For Verizon-family interpretation, pair this profile with the wireline Verizon Fios page when investigating "Verizon" attribution that could plausibly come from either network. The shared parent company and overlapping geographic markets make cross-product analysis routine in the Northeast US where Fios coverage and Verizon Wireless coverage both concentrate. The ASN distinction is the first signal to check, but understanding both networks’ profiles produces the most reliable Verizon-family interpretation across the wireless and wireline cases that the brand alone does not separately distinguish for customers.
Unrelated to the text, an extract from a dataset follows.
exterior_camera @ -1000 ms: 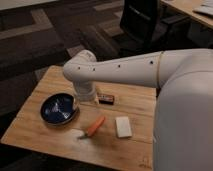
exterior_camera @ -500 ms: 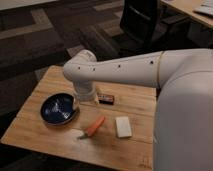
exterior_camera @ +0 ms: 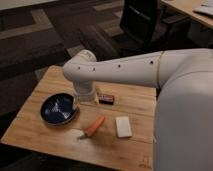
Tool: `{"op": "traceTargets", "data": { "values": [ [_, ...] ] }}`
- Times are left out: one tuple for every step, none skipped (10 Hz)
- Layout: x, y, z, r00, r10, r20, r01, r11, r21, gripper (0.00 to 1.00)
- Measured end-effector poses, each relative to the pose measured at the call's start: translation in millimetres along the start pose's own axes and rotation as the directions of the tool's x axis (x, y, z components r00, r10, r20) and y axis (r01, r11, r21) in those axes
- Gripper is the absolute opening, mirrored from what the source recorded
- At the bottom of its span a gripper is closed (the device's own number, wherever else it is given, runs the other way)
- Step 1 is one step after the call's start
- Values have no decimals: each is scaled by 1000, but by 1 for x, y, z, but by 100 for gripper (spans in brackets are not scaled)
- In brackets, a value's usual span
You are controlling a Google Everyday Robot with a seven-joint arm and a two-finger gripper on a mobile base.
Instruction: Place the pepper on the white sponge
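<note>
Slippage threatens: the gripper (exterior_camera: 85, 96), its state impossible to tell, hangs beyond the tapered pepper (exterior_camera: 94, 127), which could roll off the small white sponge (exterior_camera: 123, 126) just beside it.

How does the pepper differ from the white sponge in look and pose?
The pepper is orange-red, the white sponge plain white. The pepper is slim and tapered, the sponge a flat rounded rectangle. The pepper lies diagonally, the sponge with its long side running front to back. Both lie apart on the table, near its front edge; the gripper hangs farther back, beside the blue bowl.
</note>
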Motion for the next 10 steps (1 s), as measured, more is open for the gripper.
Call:
{"op": "traceTargets", "data": {
  "values": [
    [0, 0, 0, 1000, 0, 0, 0, 1000, 0, 65],
    [0, 0, 0, 1000, 0, 0, 0, 1000, 0, 65],
    [0, 0, 0, 1000, 0, 0, 0, 1000, 0, 65],
    [1, 1, 4, 1000, 6, -1, -6, 1000, -5, 65],
    [6, 4, 12, 1000, 12, 1, -12, 1000, -15, 65],
    [11, 7, 18, 1000, 21, 0, -21, 999, -30, 65],
    [24, 6, 28, 999, 44, -5, -44, 998, -48, 65],
    [32, 4, 34, 998, 58, -7, -58, 997, -59, 65],
    [34, 6, 35, 998, 58, -6, -58, 996, -64, 65],
    [34, 5, 35, 998, 58, -5, -59, 996, -64, 65]
  ]
}}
The wholesale-ecosystem caveat deserves repetition because it produces the most common Verizon-related attribution error: assuming an AS6167 IP belongs to a direct Verizon Wireless retail customer when it equally plausibly belongs to an Xfinity Mobile, Spectrum Mobile, Cox Mobile, Visible, or TracFone- family customer. The network is shared; the consumer brand is account-layer context. Reconcile this distinction before drawing conclusions about who actually pays for the connection associated with any specific Verizon Wireless IP. Within US wireless networks, Verizon Wireless concentrates a higher share of MVNO wholesale traffic than any other carrier, which makes wholesale awareness particularly important when working with this network compared to AT&T Mobility or T-Mobile US attribution.